## DATASET CONTENT
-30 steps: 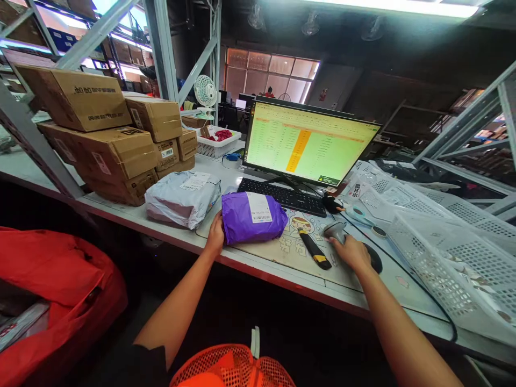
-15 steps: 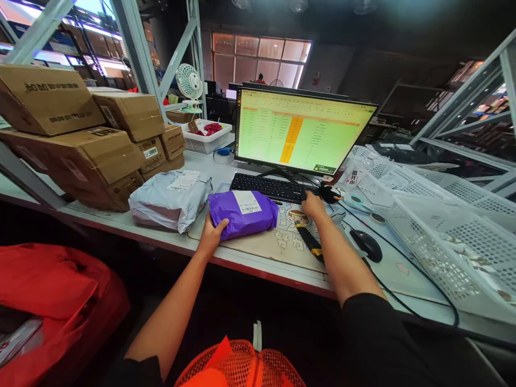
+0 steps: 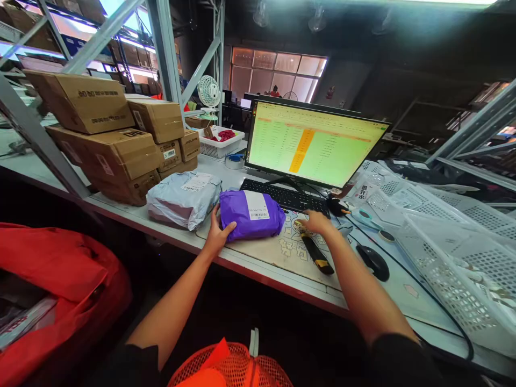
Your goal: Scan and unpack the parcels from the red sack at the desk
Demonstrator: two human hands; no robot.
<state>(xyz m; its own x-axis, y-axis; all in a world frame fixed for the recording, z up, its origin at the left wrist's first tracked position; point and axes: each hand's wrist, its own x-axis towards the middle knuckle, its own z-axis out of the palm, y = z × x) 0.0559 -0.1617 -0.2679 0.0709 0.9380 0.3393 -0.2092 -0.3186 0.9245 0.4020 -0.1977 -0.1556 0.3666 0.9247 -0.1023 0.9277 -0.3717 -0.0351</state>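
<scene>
left hand [image 3: 217, 232] grip cups the purple parcel's [image 3: 250, 215] end; right hand [image 3: 318, 221] grip loose, fingers spread over the box cutter [image 3: 315, 252].

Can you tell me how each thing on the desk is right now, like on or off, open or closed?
monitor: on, showing a green spreadsheet.
purple parcel: sealed, lying flat, label up.
grey parcel: sealed, lying flat.
cardboard boxes: closed, stacked.
utility knife: lying on the mat.
left hand: gripping the purple parcel's end.
right hand: open, above the utility knife.
</scene>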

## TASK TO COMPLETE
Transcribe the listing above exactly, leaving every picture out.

## EXERCISE ANSWER
-30 steps: 
-15 steps: 
+0 steps: 
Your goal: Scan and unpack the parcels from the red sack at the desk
Demonstrator: two human hands; no robot.
<state>(xyz m; its own x-axis, y-axis; all in a world frame fixed for the recording, z up, its origin at the left wrist's first tracked position; point and axes: each hand's wrist, its own x-axis towards the middle knuckle, its own z-axis out of the palm, y = z × x) 0.0559 -0.1617 -0.2679 0.0709 0.9380 0.3393 -0.2092 -0.3186 0.9245 0.4020 -0.1977 -0.1556 0.3666 0.9247 -0.1023 0.9277 -0.3717 -0.0351</state>
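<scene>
left hand [image 3: 217, 232] grip cups the purple parcel's [image 3: 250, 215] end; right hand [image 3: 318, 221] grip loose, fingers spread over the box cutter [image 3: 315, 252].

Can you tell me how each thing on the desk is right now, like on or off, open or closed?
monitor: on, showing a green spreadsheet.
purple parcel: sealed, lying flat, label up.
grey parcel: sealed, lying flat.
cardboard boxes: closed, stacked.
utility knife: lying on the mat.
left hand: gripping the purple parcel's end.
right hand: open, above the utility knife.
</scene>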

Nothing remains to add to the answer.